Compositional Git Commit Message Generation
Systematic methodology for generating comprehensive, technically accurate git commit messages using semantic file grouping and compositional reasoning.
Core Methodology
Semantic File Grouping
Group modified files by functional purpose within the system:
Memory Management: Memory type conversion, stack utilities, memory wrappers
Processor Backends: Backend-specific implementations (cupy, numpy, torch, etc.)
Core Pipeline: Orchestration, step execution, function calling logic
Logging & Debugging: Logging infrastructure, debug utilities, monitoring
API Interfaces: Public APIs, function signatures, contracts
Documentation: README files, API docs, architecture docs
Change Analysis Per Group
For each semantic group:
Read the actual code changes - Examine the diffs, don’t assume
Understand the technical impact - How do these changes affect system behavior?
Identify the root cause - What problem was being solved?
Assess scope of impact - What other parts of the system are affected?
Component Message Generation
Create focused commit message components for each group:
Start with the functional area: “Memory Management:”, “CuPy Processor:”, etc.
Describe the change type: “Fix signature mismatch”, “Add logging”, “Refactor interface”
Explain the technical details: What specifically was changed and why
Note the impact: How this affects system behavior or fixes issues
Message Synthesis
Combine all components into a structured commit message:
<Primary Change Type>: <High-level summary>
<Detailed description of the main change and its motivation>
Changes by functional area:
* <Functional Area 1>: <Component message 1>
* <Functional Area 2>: <Component message 2>
* <Functional Area 3>: <Component message 3>
<Additional context, breaking changes, or follow-up notes if needed>
Example Application
Step 1: Identify Modified Files
openhcs/processing/backends/processors/cupy_processor.py
openhcs/processing/backends/processors/numpy_processor.py
openhcs/processing/backends/processors/jax_processor.py
openhcs/processing/backends/processors/pyclesperanto_processor.py
openhcs/core/memory/stack_utils.py
openhcs/core/steps/function_step.py
Step 2: Semantic Grouping
Processor Backends: cupy_processor.py, numpy_processor.py, jax_processor.py, pyclesperanto_processor.py
Memory Management: stack_utils.py
Core Pipeline: function_step.py
Step 3: Analyze Changes
Processor Backends: Fixed create_composite function signatures from List[Array] to single Array
Memory Management: Added comprehensive logging for memory type conversions
Core Pipeline: Added debugging logs for function execution and memory type validation
Step 4: Generate Components
Processor Backends: Fix create_composite signature mismatch across all backends
Memory Management: Add detailed logging for stack/unstack operations and type conversions
Core Pipeline: Add memory type validation and debugging logs for function execution
Step 5: Synthesize Final Message
fix: Resolve create_composite function signature mismatch causing cupy processor errors
Fixed inconsistent function signatures across processor backends where create_composite
expected different input formats, causing "images must be a list of CuPy arrays" errors.

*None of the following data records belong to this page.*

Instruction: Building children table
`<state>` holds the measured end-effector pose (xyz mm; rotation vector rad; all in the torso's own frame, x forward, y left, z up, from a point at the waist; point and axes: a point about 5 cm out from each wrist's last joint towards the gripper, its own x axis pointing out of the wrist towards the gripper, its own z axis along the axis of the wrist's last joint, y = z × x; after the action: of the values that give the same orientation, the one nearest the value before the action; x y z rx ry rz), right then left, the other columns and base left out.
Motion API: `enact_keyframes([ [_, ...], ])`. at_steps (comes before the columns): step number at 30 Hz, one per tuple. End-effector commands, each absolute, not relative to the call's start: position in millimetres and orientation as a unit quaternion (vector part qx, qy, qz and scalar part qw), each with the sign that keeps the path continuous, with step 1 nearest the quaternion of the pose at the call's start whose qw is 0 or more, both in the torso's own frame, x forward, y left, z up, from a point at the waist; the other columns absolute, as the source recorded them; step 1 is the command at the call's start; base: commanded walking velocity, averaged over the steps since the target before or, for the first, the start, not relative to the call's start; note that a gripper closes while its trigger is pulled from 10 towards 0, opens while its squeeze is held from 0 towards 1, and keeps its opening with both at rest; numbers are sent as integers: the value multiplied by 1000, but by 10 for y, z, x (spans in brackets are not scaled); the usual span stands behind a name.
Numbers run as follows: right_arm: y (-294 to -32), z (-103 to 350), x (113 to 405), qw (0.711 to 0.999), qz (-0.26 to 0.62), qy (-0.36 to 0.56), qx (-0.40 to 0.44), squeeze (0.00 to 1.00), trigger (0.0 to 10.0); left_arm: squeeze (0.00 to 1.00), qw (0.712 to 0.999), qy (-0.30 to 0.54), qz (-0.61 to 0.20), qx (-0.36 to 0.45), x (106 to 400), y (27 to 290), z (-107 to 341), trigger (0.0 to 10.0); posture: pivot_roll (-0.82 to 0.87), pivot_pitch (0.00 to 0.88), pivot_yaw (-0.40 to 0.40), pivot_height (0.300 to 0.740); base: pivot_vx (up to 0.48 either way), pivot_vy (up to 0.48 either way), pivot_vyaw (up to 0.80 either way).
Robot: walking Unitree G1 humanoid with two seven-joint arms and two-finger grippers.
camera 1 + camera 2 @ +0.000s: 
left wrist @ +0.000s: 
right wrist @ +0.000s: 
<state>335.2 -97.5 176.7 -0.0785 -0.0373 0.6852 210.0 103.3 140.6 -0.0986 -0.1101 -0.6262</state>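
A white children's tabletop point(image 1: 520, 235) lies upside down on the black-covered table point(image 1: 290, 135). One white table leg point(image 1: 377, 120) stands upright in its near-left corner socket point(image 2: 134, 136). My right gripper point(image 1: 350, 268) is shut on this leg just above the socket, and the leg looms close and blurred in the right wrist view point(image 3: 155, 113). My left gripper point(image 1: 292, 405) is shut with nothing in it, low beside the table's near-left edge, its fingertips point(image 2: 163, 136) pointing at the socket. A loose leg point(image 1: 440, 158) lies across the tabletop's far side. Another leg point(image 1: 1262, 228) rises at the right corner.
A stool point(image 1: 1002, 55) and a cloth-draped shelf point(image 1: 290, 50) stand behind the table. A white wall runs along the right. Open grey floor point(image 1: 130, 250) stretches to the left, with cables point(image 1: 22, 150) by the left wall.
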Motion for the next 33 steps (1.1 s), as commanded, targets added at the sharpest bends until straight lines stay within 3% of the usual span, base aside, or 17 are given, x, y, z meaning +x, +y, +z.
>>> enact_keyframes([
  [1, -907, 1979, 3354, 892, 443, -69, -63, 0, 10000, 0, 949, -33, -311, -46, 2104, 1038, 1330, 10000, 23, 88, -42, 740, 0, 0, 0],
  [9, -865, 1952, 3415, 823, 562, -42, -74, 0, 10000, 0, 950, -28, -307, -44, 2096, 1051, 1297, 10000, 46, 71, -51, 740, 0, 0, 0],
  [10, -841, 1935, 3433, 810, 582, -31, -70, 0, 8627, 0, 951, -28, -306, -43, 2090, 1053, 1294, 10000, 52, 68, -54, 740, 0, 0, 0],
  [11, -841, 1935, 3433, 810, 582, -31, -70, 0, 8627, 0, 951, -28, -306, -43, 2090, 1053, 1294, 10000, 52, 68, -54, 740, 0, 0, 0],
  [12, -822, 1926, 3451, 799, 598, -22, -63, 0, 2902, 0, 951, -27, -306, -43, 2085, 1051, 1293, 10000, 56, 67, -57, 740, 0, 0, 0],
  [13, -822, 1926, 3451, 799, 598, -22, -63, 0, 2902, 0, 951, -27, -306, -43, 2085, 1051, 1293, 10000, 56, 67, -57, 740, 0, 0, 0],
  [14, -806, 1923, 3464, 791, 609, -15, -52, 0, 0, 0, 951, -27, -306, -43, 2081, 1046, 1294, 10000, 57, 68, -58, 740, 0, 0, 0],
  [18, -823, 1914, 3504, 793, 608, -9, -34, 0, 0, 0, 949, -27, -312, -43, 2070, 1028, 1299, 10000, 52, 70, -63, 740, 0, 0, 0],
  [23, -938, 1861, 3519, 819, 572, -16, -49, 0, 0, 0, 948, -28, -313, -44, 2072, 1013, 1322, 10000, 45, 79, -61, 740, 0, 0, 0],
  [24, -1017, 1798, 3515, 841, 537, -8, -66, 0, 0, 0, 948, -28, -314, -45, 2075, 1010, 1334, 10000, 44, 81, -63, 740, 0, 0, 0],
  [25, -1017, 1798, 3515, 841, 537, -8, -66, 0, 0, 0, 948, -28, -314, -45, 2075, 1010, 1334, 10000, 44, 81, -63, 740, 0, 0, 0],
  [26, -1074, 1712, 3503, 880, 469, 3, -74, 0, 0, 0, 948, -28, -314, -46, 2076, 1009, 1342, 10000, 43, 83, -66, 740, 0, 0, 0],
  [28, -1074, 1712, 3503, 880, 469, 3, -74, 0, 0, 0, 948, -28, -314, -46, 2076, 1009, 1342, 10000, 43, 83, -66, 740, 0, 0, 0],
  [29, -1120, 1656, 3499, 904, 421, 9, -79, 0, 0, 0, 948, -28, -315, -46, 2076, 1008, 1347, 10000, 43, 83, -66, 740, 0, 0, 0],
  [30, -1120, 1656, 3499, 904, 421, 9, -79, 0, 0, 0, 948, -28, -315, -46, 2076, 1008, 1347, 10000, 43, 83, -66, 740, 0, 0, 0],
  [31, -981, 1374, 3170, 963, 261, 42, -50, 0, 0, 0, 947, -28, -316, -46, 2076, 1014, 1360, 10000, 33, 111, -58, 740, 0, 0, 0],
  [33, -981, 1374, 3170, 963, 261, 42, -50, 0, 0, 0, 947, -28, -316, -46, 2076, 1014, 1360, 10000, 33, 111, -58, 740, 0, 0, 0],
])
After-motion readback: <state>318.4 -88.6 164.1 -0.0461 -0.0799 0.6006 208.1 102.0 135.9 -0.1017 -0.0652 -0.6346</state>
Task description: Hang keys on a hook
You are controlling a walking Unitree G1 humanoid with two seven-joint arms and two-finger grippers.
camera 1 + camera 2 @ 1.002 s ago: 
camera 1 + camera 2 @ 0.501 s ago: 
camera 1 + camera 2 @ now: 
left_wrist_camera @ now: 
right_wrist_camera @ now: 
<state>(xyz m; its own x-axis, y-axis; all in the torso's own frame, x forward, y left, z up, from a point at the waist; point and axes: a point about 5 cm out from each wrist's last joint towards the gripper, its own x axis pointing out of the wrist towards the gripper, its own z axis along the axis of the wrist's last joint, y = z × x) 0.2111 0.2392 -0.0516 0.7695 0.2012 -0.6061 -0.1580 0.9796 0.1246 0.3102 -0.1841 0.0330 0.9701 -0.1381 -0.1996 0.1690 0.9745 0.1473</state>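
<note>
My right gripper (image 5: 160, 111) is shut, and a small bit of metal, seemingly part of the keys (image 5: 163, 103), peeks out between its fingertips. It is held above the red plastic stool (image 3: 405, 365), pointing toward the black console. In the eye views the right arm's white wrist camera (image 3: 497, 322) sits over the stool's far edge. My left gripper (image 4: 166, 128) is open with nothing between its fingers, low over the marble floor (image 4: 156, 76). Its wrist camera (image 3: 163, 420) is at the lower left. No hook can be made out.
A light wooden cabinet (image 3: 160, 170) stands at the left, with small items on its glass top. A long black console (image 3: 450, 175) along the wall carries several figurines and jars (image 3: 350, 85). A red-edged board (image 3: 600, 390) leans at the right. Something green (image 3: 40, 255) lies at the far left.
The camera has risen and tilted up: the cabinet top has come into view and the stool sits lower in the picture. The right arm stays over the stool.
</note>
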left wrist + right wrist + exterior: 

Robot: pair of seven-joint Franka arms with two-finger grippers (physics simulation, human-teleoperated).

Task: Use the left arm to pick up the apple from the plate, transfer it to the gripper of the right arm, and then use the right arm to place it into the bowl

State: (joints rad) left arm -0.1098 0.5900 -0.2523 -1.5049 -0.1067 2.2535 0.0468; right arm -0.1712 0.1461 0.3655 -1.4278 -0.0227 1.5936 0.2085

Changes by functional area:
* Processor Backends: Standardize create_composite signature to accept single 3D array
instead of list of arrays across cupy, numpy, jax, and pyclesperanto processors
* Memory Management: Add comprehensive logging for stack_slices and unstack_slices
operations to track memory type conversions between pipeline steps
* Core Pipeline: Add memory type validation and debugging logs in function execution
to help diagnose type conversion issues
All processors now consistently expect stack: Array of shape (N, Y, X) and return
composite result of shape (1, Y, X) using weighted averaging across slices.
Benefits
Comprehensive Coverage: Every change is documented and contextualized
Technical Accuracy: Messages reflect actual code changes, not assumptions
Logical Organization: Related changes are grouped for better understanding
Debugging Aid: Future developers can understand the scope and reasoning
Systems Thinking: Changes are understood in context of overall architecture
Usage
This methodology should be used for:
Complex changes spanning multiple files
Bug fixes that require changes across different system layers
Refactoring that affects multiple components
Any change where the scope and impact need to be clearly communicated
For simple, single-file changes, a standard commit message format is sufficient.